GL-9: You may substitute a Master's degree, two full years of graduate education, a L.L.B., or J.D. degree in any field of study for the experience required at the GL-9 level. This education must have been obtained from an accredited college or university. Check with your school to determine how many credit hours comprise two years of graduate education. If that information is not available, use 36 semester hours. You may also combine graduate education and specialized experience to meet the total experience requirements at the GL-9 level.

Applicants may also qualify based on a combination of experience and education.

U.S. Citizenship: Candidates must be United States citizens and present proof of citizenship, if selected.

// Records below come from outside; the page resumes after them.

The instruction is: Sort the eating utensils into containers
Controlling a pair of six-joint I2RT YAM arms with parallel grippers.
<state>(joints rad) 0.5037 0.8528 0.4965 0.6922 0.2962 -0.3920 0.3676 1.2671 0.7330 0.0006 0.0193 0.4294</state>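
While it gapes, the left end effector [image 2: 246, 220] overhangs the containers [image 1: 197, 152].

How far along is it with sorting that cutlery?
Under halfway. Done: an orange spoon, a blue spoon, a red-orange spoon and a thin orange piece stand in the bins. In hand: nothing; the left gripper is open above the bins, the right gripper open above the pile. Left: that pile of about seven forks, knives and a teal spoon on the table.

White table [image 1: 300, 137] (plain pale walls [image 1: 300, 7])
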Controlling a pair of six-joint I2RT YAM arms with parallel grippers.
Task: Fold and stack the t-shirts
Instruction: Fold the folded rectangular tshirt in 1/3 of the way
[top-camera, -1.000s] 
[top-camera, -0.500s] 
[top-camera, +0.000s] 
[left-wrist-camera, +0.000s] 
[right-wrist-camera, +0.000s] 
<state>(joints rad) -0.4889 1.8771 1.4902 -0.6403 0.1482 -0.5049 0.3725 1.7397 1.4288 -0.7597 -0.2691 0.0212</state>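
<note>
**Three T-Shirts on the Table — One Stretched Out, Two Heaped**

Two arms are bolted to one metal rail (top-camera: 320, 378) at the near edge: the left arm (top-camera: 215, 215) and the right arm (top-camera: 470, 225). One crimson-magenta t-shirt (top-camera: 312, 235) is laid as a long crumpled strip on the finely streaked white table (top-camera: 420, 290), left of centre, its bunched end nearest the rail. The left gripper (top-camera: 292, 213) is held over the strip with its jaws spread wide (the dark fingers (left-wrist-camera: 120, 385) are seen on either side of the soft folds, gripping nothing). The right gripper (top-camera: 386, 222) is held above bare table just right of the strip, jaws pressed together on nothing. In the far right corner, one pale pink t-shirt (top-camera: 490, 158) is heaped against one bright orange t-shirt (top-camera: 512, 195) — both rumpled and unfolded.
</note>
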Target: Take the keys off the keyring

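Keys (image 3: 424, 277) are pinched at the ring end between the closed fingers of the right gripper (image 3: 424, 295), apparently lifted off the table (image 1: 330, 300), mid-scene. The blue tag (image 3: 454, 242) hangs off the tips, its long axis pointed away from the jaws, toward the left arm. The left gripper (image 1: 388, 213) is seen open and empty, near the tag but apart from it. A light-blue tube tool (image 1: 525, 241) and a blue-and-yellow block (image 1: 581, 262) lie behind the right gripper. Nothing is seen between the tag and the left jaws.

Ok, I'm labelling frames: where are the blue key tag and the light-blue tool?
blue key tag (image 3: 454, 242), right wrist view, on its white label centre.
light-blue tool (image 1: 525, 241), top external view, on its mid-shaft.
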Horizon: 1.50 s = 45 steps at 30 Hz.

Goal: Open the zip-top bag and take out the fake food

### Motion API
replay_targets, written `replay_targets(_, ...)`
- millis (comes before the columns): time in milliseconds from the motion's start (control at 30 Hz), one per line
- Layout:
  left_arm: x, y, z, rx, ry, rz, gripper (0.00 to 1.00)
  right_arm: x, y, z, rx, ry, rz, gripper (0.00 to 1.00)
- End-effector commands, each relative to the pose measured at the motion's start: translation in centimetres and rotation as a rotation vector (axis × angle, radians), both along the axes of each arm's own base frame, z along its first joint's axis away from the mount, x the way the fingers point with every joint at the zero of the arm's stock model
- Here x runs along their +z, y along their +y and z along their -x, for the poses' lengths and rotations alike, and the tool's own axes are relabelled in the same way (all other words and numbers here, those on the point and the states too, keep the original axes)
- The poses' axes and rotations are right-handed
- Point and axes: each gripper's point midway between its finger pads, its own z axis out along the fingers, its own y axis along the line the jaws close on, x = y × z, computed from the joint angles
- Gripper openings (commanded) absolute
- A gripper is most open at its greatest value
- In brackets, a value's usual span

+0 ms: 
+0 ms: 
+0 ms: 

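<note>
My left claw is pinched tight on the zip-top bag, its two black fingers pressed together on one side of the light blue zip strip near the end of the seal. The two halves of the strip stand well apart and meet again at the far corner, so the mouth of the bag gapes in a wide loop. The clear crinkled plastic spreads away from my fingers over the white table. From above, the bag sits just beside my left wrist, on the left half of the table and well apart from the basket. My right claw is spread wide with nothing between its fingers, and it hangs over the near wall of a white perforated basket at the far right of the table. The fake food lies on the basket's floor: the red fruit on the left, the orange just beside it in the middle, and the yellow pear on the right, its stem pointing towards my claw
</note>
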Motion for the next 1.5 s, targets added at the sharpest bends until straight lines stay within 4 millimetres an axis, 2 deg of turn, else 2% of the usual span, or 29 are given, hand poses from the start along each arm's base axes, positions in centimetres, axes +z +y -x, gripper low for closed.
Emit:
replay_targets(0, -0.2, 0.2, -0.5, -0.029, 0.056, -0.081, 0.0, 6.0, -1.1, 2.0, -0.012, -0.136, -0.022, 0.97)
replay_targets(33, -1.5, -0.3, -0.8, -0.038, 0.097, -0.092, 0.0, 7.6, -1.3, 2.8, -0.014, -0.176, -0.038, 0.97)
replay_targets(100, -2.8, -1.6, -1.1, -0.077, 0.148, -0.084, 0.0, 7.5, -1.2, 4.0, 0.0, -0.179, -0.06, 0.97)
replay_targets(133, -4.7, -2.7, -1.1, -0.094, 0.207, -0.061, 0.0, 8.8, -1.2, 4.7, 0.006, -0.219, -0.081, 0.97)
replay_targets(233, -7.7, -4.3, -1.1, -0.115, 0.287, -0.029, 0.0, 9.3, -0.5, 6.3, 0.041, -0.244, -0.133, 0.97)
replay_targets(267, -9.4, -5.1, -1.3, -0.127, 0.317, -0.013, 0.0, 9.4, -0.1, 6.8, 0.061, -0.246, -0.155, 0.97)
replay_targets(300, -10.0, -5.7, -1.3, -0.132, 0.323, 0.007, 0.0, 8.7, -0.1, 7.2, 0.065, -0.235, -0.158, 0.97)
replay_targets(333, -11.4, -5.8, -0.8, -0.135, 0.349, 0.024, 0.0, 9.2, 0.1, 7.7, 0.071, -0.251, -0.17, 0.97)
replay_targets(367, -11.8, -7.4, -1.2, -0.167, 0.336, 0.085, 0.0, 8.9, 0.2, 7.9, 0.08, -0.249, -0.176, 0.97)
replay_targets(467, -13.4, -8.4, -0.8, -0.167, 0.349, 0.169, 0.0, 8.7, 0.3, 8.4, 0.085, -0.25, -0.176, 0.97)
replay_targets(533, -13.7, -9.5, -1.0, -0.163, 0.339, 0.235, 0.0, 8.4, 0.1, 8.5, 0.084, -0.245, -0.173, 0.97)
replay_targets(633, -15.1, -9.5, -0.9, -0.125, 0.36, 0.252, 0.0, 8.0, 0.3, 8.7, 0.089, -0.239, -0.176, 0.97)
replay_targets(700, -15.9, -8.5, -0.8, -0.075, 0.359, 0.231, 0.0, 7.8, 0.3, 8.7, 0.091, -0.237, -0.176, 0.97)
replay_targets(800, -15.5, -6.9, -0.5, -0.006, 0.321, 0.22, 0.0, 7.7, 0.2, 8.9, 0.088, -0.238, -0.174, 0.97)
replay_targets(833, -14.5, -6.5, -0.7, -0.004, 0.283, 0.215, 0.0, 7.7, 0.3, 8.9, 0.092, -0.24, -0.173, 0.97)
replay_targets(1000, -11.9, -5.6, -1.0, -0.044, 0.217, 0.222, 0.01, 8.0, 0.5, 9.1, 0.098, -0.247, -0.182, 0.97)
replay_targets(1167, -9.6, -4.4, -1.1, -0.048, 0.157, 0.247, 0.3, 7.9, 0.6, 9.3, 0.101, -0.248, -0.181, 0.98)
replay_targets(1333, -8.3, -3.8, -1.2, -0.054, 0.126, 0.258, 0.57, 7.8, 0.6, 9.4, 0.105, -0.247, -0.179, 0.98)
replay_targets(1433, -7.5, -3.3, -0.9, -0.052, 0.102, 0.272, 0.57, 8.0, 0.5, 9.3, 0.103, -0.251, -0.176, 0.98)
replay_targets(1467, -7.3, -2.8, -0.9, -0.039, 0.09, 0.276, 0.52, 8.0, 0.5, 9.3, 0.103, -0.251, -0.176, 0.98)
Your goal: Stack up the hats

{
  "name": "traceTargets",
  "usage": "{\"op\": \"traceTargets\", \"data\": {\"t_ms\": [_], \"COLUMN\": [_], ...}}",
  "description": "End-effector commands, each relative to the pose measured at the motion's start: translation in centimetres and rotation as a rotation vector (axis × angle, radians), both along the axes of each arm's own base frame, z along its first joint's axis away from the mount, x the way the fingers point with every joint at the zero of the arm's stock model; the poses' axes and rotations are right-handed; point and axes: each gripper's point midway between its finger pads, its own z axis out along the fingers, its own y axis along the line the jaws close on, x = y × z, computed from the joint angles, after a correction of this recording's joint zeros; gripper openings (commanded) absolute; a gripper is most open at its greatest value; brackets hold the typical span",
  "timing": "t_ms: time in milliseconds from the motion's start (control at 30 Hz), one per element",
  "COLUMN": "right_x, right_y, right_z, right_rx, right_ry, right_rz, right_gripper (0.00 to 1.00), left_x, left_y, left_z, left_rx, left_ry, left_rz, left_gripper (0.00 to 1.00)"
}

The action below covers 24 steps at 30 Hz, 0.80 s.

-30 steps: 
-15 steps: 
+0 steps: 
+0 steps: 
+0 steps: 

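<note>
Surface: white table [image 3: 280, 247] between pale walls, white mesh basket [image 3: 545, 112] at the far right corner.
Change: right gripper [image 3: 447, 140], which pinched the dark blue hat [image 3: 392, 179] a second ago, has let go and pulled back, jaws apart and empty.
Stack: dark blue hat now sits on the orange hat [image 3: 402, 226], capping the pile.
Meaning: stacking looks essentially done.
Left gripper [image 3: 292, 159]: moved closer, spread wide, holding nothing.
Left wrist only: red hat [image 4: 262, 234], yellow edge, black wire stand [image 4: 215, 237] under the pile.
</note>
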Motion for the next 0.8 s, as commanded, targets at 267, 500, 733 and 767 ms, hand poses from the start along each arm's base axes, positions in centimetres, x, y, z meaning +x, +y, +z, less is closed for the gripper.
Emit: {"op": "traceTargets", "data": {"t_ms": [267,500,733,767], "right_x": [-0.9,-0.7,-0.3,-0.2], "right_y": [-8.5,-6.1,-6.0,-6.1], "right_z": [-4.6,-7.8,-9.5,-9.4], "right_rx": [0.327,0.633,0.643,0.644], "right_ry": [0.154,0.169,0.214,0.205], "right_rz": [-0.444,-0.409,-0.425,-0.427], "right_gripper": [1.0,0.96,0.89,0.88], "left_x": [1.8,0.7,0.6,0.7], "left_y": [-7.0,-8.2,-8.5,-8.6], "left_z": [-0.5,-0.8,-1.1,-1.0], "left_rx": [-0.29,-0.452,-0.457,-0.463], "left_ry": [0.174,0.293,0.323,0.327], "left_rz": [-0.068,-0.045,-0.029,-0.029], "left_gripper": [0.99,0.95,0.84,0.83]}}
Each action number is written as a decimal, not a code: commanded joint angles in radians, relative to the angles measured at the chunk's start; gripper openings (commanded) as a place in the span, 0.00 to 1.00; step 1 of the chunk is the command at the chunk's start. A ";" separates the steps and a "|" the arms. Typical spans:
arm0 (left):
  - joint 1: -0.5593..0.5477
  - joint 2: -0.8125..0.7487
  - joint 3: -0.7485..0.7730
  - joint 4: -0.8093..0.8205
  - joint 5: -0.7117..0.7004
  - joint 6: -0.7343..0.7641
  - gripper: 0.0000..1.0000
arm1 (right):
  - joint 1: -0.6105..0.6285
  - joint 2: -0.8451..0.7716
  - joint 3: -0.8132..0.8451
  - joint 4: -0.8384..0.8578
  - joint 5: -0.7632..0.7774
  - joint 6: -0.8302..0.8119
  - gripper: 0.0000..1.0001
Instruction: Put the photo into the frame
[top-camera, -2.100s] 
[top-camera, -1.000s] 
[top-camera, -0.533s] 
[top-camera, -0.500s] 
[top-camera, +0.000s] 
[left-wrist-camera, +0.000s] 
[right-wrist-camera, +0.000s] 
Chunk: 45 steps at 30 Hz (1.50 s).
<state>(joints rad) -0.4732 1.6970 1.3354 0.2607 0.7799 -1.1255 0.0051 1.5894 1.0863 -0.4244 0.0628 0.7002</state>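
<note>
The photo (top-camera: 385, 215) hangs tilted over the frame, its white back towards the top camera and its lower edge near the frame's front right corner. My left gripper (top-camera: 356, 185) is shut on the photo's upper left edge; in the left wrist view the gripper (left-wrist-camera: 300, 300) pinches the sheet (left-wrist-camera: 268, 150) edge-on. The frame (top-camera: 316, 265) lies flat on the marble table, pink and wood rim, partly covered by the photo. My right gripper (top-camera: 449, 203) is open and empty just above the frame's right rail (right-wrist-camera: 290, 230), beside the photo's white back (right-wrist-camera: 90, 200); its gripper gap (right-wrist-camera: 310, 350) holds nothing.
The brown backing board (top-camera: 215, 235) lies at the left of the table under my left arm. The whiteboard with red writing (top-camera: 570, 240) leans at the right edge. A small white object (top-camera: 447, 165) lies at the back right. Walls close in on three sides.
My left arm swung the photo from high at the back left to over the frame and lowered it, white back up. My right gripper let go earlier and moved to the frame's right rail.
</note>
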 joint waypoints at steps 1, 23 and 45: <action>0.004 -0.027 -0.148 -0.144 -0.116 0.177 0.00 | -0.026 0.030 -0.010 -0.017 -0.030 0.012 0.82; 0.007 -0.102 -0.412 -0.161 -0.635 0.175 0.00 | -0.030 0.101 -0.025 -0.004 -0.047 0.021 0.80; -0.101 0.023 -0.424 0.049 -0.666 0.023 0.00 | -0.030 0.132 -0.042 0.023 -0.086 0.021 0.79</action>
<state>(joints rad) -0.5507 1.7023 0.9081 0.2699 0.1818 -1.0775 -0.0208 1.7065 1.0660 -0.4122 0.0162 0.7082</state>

Residency: Candidates must have, for three of the last five years immediately prior to applying for the position(s), (1) resided in the United States; or (2) worked for the United States Government as an employee overseas in a federal or military capacity; or (3) been a dependent of a U.S. federal or military employee serving overseas.

Age: Applicants must be at least 21 years of age. The day immediately preceding an individual's 37th birthday will be the last day to be referred for selection consideration. However, the age restriction may not apply if you are a preference-eligible veteran or if you are currently serving or have previously served in a federal civilian law enforcement position covered by 5 U.S.C. § 8336(c) or 5 U.S.C. § 8412(d).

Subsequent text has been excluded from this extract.